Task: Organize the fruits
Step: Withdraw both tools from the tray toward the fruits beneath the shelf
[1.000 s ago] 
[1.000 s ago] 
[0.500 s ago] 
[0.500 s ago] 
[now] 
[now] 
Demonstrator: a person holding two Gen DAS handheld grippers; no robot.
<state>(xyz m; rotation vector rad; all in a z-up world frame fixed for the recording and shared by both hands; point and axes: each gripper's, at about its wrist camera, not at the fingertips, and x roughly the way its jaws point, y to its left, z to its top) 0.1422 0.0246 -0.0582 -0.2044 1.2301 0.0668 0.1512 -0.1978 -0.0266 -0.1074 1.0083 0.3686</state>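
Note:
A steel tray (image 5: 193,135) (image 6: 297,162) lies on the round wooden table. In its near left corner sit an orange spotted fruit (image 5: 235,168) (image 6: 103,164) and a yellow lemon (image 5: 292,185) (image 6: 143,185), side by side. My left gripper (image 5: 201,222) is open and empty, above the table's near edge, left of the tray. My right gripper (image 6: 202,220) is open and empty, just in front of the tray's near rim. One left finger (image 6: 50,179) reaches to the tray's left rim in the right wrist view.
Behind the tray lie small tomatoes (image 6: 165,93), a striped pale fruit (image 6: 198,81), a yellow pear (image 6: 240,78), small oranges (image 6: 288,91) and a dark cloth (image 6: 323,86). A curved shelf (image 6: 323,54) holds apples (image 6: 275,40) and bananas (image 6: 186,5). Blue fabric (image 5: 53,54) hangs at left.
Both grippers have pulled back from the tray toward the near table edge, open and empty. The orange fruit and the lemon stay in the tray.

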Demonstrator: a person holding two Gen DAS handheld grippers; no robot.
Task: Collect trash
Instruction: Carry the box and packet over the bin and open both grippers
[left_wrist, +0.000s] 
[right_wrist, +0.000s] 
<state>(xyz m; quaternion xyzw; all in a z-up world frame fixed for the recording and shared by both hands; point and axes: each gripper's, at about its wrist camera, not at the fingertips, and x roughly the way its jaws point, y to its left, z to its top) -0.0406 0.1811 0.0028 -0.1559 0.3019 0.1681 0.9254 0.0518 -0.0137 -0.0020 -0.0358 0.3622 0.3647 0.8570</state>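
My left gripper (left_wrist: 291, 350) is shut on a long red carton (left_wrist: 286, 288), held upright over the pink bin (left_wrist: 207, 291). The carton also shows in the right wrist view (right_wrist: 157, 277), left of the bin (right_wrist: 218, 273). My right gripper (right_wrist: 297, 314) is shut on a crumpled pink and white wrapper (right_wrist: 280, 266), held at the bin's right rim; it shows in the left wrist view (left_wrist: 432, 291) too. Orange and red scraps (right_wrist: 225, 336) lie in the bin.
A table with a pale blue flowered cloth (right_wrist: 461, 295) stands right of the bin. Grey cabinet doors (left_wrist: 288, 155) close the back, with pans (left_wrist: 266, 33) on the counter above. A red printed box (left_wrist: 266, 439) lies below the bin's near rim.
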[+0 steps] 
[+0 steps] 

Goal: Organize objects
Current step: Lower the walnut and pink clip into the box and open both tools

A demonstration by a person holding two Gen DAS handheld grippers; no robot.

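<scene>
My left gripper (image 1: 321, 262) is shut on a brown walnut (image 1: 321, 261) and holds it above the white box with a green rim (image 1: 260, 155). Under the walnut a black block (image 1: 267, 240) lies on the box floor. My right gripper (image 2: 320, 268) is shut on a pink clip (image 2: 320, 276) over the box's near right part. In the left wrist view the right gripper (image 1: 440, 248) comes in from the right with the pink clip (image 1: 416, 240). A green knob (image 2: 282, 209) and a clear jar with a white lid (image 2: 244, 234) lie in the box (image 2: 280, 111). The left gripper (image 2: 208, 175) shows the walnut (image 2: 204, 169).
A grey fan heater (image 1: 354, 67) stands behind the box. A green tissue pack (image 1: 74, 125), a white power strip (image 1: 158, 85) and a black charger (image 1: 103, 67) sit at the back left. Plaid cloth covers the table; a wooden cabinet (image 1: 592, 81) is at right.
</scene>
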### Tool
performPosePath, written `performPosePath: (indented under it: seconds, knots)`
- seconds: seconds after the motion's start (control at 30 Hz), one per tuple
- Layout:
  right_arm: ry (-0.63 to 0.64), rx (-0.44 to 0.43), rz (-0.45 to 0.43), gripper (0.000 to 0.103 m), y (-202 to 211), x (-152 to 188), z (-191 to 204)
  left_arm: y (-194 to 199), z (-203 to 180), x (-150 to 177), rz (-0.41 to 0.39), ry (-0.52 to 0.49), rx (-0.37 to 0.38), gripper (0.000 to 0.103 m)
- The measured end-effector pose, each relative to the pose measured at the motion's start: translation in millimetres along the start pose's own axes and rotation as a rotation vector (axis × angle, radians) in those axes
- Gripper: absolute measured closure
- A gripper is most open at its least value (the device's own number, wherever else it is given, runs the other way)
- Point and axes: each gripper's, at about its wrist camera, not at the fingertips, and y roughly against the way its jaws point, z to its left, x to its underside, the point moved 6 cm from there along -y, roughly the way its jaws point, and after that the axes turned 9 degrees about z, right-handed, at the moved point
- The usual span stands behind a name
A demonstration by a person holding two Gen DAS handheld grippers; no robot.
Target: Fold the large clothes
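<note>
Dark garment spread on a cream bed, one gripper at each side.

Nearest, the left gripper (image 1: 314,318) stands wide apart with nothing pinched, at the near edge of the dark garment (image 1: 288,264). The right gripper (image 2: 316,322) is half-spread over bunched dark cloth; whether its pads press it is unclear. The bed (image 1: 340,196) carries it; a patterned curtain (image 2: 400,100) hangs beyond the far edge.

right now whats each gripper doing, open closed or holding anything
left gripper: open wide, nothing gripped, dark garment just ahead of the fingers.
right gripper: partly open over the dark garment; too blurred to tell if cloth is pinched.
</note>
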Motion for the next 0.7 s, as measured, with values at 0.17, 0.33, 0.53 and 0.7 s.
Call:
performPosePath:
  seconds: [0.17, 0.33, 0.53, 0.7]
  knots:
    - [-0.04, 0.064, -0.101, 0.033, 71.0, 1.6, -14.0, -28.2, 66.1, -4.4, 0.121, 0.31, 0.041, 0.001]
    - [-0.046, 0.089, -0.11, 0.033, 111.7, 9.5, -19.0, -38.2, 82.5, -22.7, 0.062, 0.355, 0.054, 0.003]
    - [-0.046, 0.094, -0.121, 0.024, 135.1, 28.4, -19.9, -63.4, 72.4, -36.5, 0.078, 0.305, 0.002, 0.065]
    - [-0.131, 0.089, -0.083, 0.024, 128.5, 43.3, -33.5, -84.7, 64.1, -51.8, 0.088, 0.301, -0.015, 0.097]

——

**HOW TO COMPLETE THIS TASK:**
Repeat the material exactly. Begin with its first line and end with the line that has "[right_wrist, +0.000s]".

**ANSWER AREA:**
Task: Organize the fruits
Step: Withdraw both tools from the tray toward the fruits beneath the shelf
[1.000 s ago] 
[1.000 s ago] 
[0.500 s ago] 
[0.500 s ago] 
[now] 
[now] 
Demonstrator: a person holding two Gen DAS handheld grippers; no robot.
<state>(xyz m; rotation vector rad; all in a z-up world frame fixed for the recording and shared by both hands; point and axes: each gripper's, at about its wrist camera, not at the fingertips, and x roughly the way its jaws point, y to its left, z to its top) 0.1422 0.0246 -0.0582 -0.2044 1.2301 0.0668 0.1512 -0.1978 -0.0266 -0.1074 1.0083 0.3686</state>
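Note:
A steel tray (image 5: 193,135) (image 6: 297,162) lies on the round wooden table. In its near left corner sit an orange spotted fruit (image 5: 235,168) (image 6: 103,164) and a yellow lemon (image 5: 292,185) (image 6: 143,185), side by side. My left gripper (image 5: 201,222) is open and empty, above the table's near edge, left of the tray. My right gripper (image 6: 202,220) is open and empty, just in front of the tray's near rim. One left finger (image 6: 50,179) reaches to the tray's left rim in the right wrist view.
Behind the tray lie small tomatoes (image 6: 165,93), a striped pale fruit (image 6: 198,81), a yellow pear (image 6: 240,78), small oranges (image 6: 288,91) and a dark cloth (image 6: 323,86). A curved shelf (image 6: 323,54) holds apples (image 6: 275,40) and bananas (image 6: 186,5). Blue fabric (image 5: 53,54) hangs at left.
Both grippers have pulled back from the tray toward the near table edge, open and empty. The orange fruit and the lemon stay in the tray.
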
Demonstrator: a person holding two Gen DAS handheld grippers; no robot.
Task: Collect trash
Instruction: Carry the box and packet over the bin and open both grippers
[left_wrist, +0.000s] 
[right_wrist, +0.000s] 

The exercise is complete.